Edit to add: My Casey became reactive due to being attacked unprovoked several times (yes unprovoked as his back was usually towards the attacking dogs). He was kept away from playing with other dogs. He is now allowed to play with Towhee and my sisters girl dog, but he is not even allowed to play with Faelan. It needs to be taken very seriously IMHO.


----------



## Joanne & Asia (Jul 23, 2007)

I can so relate to your problem. Asia has the same issue but never when I am not there. It seems to be more of a guarding issue toward me. It is so scary when it happens and so frustrating when you work so hard at trying to address it which we have too. I don't have any words of advice other than to continue trying to figure out the triggers. I'm glad the dogs and you weren't hurt.


----------



## jimla (Oct 9, 2008)

Sunrise said:


> I need to ask - why is Roxy allowed to play with other dogs? Especially puppies who 1) may not know doggie etiquette yet and 2) might be frigtened by Roxy?


Roxy plays well with a variety of other dogs at our trainer's off-leash play class. We have been going there once or twice a month for the last year. I may have a clue about what caused her to attack the puppy. My neighbor across the road said that the puppy has been nipping her Rhodesian ridgeback during play and her dog pinned down the puppy. Roxy may not know how to do a proper "puppy correction". I will keep them apart for now.


----------



## C's Mom (Dec 7, 2009)

Sorry to hear you had a set back with Roxy.
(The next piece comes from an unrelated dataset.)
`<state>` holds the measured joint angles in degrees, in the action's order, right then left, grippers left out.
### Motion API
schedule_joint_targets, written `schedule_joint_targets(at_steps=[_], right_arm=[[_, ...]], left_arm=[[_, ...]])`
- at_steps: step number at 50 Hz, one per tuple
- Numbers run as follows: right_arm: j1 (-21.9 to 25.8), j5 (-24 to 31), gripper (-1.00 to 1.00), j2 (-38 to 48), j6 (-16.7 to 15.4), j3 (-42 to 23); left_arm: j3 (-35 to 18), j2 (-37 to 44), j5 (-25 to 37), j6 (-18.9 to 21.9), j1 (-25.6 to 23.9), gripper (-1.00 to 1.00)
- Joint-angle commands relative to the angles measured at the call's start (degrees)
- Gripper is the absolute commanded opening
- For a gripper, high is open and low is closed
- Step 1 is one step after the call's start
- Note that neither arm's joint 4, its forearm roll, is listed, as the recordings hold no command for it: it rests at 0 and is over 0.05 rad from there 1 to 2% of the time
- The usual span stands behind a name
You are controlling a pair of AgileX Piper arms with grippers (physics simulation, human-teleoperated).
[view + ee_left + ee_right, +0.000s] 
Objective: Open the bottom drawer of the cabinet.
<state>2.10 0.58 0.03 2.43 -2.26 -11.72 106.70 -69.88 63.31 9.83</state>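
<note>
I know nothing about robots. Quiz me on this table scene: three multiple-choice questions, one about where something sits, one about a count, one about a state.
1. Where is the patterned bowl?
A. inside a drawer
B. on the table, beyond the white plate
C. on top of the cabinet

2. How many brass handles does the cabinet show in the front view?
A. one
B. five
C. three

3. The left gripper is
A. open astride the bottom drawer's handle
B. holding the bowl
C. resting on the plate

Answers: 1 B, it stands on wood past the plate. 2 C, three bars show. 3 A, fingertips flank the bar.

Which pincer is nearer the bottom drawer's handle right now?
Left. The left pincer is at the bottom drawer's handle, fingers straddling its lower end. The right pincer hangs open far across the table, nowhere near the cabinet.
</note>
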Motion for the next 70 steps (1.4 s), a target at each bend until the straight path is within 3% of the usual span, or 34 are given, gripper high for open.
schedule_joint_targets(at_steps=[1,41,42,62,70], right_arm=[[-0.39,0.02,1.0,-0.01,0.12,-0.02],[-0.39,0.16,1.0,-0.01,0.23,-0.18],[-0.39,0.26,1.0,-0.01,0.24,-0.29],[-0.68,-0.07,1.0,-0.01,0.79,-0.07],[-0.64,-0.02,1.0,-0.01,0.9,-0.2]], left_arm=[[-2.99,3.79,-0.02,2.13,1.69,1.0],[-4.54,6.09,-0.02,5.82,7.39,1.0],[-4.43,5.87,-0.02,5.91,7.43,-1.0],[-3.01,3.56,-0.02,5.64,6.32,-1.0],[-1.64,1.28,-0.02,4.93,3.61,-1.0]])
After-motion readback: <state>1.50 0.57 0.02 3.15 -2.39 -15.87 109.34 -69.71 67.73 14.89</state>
I know exactly how you feel. 

I have to wonder if dogs like Roxy and my boy ever got to learn to to play with other dogs when they were puppies? Perhaps taken away from the litter too soon or paired with a very dominant dog when they were pups?

I don't know if this will be helpful Jim but when Mr. C is playing with other dogs (he only likes small female dogs) I watch him like a hawk and the second he gets a little too excited I make him stop. I use words like "gentle" or "that's enough" and I practice this on an on-going basis when we were playing at home. He will now stop and its easy for me to get him away. Perhaps you can watch her playing with Elliot and try to shape her behavior with him?
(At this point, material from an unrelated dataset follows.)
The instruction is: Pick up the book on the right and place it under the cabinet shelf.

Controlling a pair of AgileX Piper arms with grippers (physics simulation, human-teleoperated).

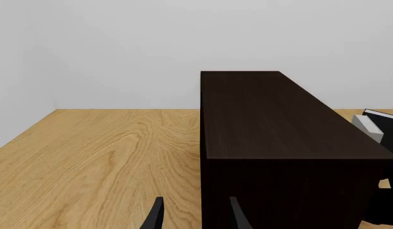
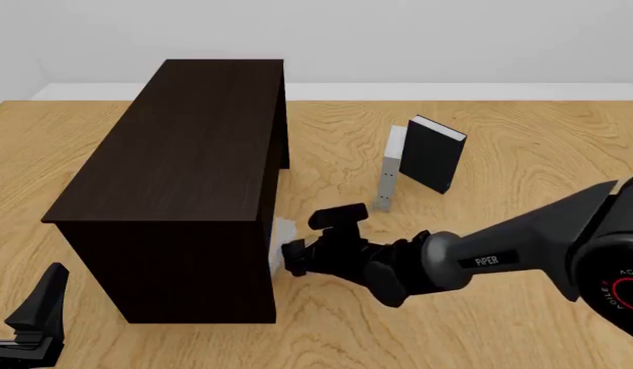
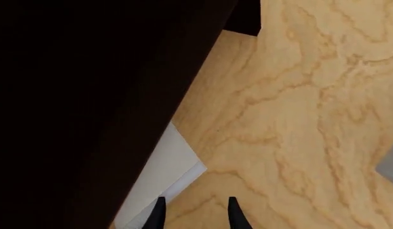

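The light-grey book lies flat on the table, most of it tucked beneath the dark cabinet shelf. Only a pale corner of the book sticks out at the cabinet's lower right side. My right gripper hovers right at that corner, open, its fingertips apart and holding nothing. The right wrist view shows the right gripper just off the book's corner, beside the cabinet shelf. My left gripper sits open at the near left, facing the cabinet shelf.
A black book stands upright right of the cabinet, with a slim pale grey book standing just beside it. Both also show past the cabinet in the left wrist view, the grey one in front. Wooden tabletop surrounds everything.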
Keep up the good work Jim and I'm sending you strength. It was Roxy's lucky day when you walked into her life.


----------



## Elisabeth Kazup (Aug 23, 2008)

I can relate to this. Penny is shy around other dogs and I THINK there's a good possibility of fear biting from her. I've always just kept her away from other dogs and not pushed the issue. She is friendly with the dogs who come with family members but no others. She is what she is.



Sunrise said:


> I need to ask - why is Roxy allowed to play with other dogs? Especially puppies who 1) may not know doggie etiquette yet and 2) might be frigtened by Roxy?
> 
> I personally do not subscribe to the belief that dogs need to play with other dogs - friendly dogs enjoy it, but why subject Roxy to possible issues?
> 
> ...


----------



## Muddypaws (Apr 20, 2009)

jimla said:


> I learned that it was dangerous and ineffective to try to grab her collar during a fight. If it happens again I will grab her legs instead. .
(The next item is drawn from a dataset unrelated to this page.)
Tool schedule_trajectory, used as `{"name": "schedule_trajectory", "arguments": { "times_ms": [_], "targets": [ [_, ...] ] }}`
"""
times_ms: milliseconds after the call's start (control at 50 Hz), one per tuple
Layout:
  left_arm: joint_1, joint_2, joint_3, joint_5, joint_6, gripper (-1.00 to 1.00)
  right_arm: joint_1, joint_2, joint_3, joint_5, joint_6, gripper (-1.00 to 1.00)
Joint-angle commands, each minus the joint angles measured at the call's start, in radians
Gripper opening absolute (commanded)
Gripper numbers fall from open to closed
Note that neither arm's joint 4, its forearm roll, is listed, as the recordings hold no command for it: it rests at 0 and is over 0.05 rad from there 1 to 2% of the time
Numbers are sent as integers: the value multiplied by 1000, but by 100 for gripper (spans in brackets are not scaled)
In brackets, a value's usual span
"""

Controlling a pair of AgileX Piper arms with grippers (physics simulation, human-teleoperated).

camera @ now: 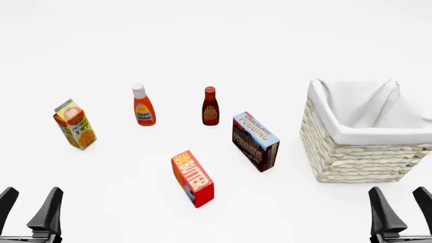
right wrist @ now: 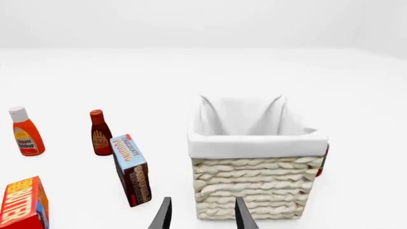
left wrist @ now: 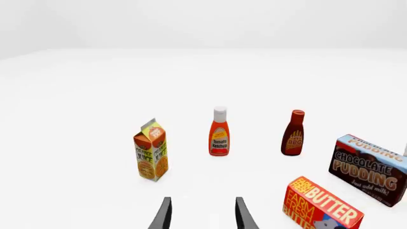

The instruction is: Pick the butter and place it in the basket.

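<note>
grippers: left gripper [camera: 28,206] and right gripper [camera: 399,206] both low at the near edge in the front view, fingers spread, nothing between them; wrist views show the same gap, empty
basket [camera: 364,134]: biggest item, far right, cream wicker, white cloth lining folded over the rim, looks empty inside; sits straight ahead of the right gripper
chocolate pudding box [camera: 255,142]: dark brown and blue, standing on edge, between butter and basket, apart from both
orange juice carton [camera: 74,124]: far left, tilted, well apart from the butter
ketchup bottle [camera: 142,105]: upright, back row, white cap
bbq sauce bottle [camera: 210,106]: upright, back row, just right of the ketchup
butter [camera: 192,178]: red and orange box, pale lettering, standing on a long narrow edge, turned at an angle, centre front, nearer the left gripper than the right; nothing touching it
red item: a sliver shows behind the basket in the right wrist view, cannot tell what it is
handling guess: butter is likely light, stiff cardboard, smooth printed faces so a bit slippery; may tip over if nudged since it stands on a thin edge
grip spot guess: pinch across the two broad faces near the middle, coming from above, jaws lined up with the box's angle
task stage guess: not started, butter untouched, basket well to its right
risk guess: knocking the pudding box on the carry to the basket
</note>
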State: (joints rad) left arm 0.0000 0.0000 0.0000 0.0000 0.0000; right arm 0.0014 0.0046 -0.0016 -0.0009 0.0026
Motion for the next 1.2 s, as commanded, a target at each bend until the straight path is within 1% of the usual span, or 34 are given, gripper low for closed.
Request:
{"name": "schedule_trajectory", "arguments": {
  "times_ms": [20,120,140,160,180,200,240,280,340,380,440,480,520,600,660,780,920,960,1080,1100,1200],
  "targets": [
    [0,0,0,0,0,100,8,14,-2,-4,7,100],
    [0,0,0,0,0,100,9,30,-2,-12,7,100],
    [0,0,0,0,0,100,41,-5,-313,350,-60,100],
    [0,0,0,0,0,100,-52,-5,-555,592,11,100],
    [0,0,0,0,0,100,-25,-5,-697,738,-10,100],
    [0,0,0,0,0,100,12,-5,-733,784,0,100],
    [0,0,0,0,0,100,11,-5,-730,783,-7,100],
    [0,0,0,0,0,100,10,-5,-699,763,-24,100],
    [0,0,0,0,0,100,10,-5,-688,756,-21,100],
    [0,0,0,0,0,100,14,-5,-711,777,-15,100],
    [0,0,0,0,0,100,17,-5,-744,806,9,100],
    [0,0,0,0,0,100,18,-5,-756,814,11,100],
    [0,0,0,0,0,100,25,-5,-801,842,26,100],
    [0,0,0,0,0,100,31,-5,-851,888,41,100],
    [0,0,0,0,0,100,46,-5,-867,905,32,100],
    [0,0,0,0,0,100,52,-4,-856,909,37,100],
    [0,0,0,0,0,100,70,0,-856,926,30,100],
    [0,0,0,0,0,100,77,29,-861,918,20,100],
    [0,0,0,0,0,100,87,67,-862,909,19,100],
    [0,0,0,0,0,100,101,102,-863,904,11,100],
    [0,0,0,0,0,100,119,162,-877,882,1,100]
  ]
}}
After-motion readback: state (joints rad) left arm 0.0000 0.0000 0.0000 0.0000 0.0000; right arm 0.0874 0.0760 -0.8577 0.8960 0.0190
I would NOT grab her leg, there is a bigger chance that she will bite out of surprise. Use a bucket of water, a blanket but don't grab her leg, tail, etc.


----------



## jimla (Oct 9, 2008)

C's Mom said:


> I have to wonder if dogs like Roxy and my boy ever got to learn to to play with other dogs when they were puppies?


Thanks for your comments. I think it is likely Roxy was never socialized with puppies.


> Perhaps you can watch her playing with Elliot and try to shape her behavior with him?


She plays well with Elliot because he is so mellow and never challenges her as "top dog". When they play too rough I tell them "that's enough" and separate them. I had not been watching her closely when she was playing with the border collie because they had been playing so well over the past month. Now I know she does not tolerate something that the puppy does and will keep them apart.


----------



## fostermom (Sep 6, 2007)

If she didn't hurt the puppy, then she didn't intend to hurt the puppy. If she really wanted to hurt the puppy, there would have been blood and probably lots of it. Spats can sound horribly ferocious, but I can tell you it's very likely the puppy crossed a line. I understand she's reactive, but to me, it only sounds like she was correcting poor behavior on the puppy's part.


----------



## Abbydabbydo (Jan 31, 2007)

Heather is totally right. Puppies are fabulous, but totally PITAS. Supervise, Bud, dear, watch the moves and use the crate. Get it before you have to pull any dog's legs. Last ditch standing is never the best.


----------



## C's Mom (Dec 7, 2009)

fostermom said:


> If she didn't hurt the puppy, then she didn't intend to hurt the puppy. If she really wanted to hurt the puppy, there would have been blood and probably lots of it. Spats can sound horribly ferocious, but I can tell you it's very likely the puppy crossed a line. I understand she's reactive, but to me, it only sounds like she was correcting poor behavior on the puppy's part.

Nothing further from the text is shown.